The maximum size for a small space would probably be about an 84-inch length and probably no more than 38 inches deep. Regenia says a sofa that’s more than 38 inches deep can sometimes look a little clunky. “Sometimes if they get really deep, then the proportions start looking out of whack with a smaller sofa length.”

Best sofa designs for small spaces

With so many options available, it can be tough to know where to even start in choosing a specific sofa design.

Regenia recommends looking at a transitional design — one with thin arms that are only 2 to 3 inches wide and looks more streamlined.

Those who want a more traditional-looking sofa should check out the English arm sofa because “it’s a little more sculpted and sloped.”

She recommends avoiding overstuffed sofa arms because they can look “big and clunky” and make your space look even smaller.

Details to look for

Klyne Apartment Sofa (Crate & Barrel, $1,099)

Klyne apartment sofa (Crate & Barrel, $1,099)

When choosing a sofa, the smallest details can make the biggest difference.

“In a smaller space, you may want to go with a tapered leg. That way the sofa has air underneath it so it doesn’t look so boxy and clunky to the floor,” Regenia recommends. “Sometimes the skirts can make it look more massive than it really is.”

Just because a sofa is small in size doesn’t mean it can’t be big in presence. “If you use tufting and shape, that’ll add to the depth of the sofa, which will make it appear bigger than it really is even though you’re in a smaller space.”

Make sure to pay attention to pattern. Some patterns can make a sofa appear bigger than it really is, Regenia warns. “If you put a plain fabric in a white or neutral, or a soft blue or green color, it’ll make the sofa seem like it’s a little more ethereal and give it some more air around the piece so it’s just not so heavy.”

Color is key

You might be obsessed with hot pink, but that doesn’t mean you should buy a whole sofa in the bright, bold shade.

“If you go with more of the middle and neutral tones, that’s going to give you a lighter, airy feel,” Regenia says. The “reds, golds and some dark browns can make it look a little more cramped.”

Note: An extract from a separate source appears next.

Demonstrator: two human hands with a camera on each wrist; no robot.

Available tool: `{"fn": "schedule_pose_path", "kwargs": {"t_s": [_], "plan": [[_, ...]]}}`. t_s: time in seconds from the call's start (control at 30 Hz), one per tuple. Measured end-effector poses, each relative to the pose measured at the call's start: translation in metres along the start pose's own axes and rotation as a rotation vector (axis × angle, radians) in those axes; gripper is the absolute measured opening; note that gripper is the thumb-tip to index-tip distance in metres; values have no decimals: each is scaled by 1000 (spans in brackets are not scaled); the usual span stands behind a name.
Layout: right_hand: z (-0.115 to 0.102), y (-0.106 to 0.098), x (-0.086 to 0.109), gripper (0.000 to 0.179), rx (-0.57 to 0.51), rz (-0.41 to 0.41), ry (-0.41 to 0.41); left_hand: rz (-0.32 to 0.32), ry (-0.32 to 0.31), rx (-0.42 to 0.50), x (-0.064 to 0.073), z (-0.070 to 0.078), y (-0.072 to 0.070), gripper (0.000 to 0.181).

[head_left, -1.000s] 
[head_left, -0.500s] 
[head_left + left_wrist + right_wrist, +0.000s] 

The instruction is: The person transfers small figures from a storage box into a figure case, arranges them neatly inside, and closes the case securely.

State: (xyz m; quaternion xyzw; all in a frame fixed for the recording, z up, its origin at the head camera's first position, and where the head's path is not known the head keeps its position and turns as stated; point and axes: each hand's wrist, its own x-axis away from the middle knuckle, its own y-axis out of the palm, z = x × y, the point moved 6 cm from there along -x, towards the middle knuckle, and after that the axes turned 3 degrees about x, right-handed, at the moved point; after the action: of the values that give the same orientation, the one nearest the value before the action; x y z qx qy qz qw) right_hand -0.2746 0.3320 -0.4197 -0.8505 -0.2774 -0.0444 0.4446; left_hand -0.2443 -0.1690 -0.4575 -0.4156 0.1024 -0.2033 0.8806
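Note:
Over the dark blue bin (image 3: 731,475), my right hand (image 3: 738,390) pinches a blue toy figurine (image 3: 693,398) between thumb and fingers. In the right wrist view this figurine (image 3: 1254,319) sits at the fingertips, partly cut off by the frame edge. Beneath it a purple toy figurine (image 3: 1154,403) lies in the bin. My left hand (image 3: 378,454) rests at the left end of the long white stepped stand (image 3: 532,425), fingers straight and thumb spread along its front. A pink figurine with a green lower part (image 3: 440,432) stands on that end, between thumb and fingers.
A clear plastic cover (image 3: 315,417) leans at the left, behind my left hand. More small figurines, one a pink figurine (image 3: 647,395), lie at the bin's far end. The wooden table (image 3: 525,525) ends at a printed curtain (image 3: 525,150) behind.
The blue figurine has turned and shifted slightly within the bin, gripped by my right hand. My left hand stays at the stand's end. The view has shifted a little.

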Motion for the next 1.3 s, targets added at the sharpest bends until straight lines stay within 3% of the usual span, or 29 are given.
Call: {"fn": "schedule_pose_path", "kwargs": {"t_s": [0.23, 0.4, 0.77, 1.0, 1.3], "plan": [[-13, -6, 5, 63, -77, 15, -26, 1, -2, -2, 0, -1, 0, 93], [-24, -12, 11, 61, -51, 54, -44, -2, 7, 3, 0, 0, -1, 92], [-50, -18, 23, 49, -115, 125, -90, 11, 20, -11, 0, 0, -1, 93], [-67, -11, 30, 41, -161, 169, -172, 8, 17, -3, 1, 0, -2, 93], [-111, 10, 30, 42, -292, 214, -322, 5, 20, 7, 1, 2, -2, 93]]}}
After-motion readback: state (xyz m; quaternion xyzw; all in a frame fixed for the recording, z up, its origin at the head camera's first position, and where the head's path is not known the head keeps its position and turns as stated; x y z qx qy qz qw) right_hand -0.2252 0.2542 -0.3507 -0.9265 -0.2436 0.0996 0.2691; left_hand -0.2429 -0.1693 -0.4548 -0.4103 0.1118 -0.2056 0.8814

She compared selecting a sofa color with painting walls. “If you use lighter colors the room seems bigger, and if you go with the darker colors on the wall it tends to make the space seem more confined.”

Sofa vs. couch

You hear both of these terms tossed around. Do you ever wonder what the difference is?

Regenia says it’s purely terminology. “Sofa” is the proper name used within the design profession and with the manufacturers, while “couch” is the slang name. It’s street language vs. technical language.

Double duty

What should you look for if you need a sofa that does double duty either as a guest bed or as office seating?

  1. Go for comfort. If choosing a sleeper sofa, “Look for a comfortable mattress, where you can’t feel that bar across the middle when you pull it out,” Regenia advises. She says Taylor King has a sleep sofa with an air dream mattress that you can blow up for comfort.
  2. Get formal for a business environment. For an office, Regenia recommends a tight-back sofa where the upholstery is shaped to the sofa’s frame (vs. loose-backed sofa cushions) so it seems a little more structured and formal.
  3. Use a daybed. “You can sit on it with the pillows during the day and at night take all the pillows off and it’s a twin-sized mattress.” You can also add a trundle bed underneath it to sleep two people.

Sofa alternatives

Looking for something a little more untraditional? Try one of these options:

  1. Chair and a half: It’s smaller than a sofa, but also folds out to a twin bed. You can place two of these facing each other with a cocktail table in between, Regenia says.
  2. Chaise: This long lounging chair is also a good alternative to a traditional sofa in a small space.
  3. Conversation areas: “People keep doing conversation areas where they’ll group four swivel chairs around a cocktail table instead of doing a traditional sofa.”